— Activity —
Copy exactly the lines of the material below that run from the one containing "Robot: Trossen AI" through the one containing "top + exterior". Copy no other lines.

Top of Data shown

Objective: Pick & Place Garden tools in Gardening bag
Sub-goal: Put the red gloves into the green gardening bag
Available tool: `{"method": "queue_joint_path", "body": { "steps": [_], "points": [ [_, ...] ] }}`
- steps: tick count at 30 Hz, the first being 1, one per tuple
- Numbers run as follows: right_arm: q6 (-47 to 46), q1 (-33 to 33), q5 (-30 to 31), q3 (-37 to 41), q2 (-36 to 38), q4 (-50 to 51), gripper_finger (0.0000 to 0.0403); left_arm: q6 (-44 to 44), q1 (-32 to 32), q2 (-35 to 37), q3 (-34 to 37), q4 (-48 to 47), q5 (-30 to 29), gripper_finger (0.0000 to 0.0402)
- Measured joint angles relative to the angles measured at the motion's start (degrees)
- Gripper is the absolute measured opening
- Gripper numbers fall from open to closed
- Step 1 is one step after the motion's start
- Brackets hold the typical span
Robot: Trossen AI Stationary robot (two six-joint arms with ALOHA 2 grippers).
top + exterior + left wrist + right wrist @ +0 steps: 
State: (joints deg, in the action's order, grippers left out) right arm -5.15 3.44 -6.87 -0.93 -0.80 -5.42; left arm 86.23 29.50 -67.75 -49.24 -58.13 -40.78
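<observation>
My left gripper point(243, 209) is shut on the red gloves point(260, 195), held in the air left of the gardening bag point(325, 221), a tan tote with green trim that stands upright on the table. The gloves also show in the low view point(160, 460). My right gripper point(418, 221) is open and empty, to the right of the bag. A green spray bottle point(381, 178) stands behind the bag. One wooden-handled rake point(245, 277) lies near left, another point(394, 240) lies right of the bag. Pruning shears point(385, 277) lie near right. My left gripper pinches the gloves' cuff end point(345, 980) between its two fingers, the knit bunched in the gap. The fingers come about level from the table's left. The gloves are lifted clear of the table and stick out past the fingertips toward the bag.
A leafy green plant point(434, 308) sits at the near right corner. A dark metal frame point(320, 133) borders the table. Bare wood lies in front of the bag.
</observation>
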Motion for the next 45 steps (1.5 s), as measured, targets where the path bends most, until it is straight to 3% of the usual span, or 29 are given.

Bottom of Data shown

— Answer space —
Robot: Trossen AI Stationary robot (two six-joint arms with ALOHA 2 grippers).
top + exterior + left wrist + right wrist @ +0 steps: 

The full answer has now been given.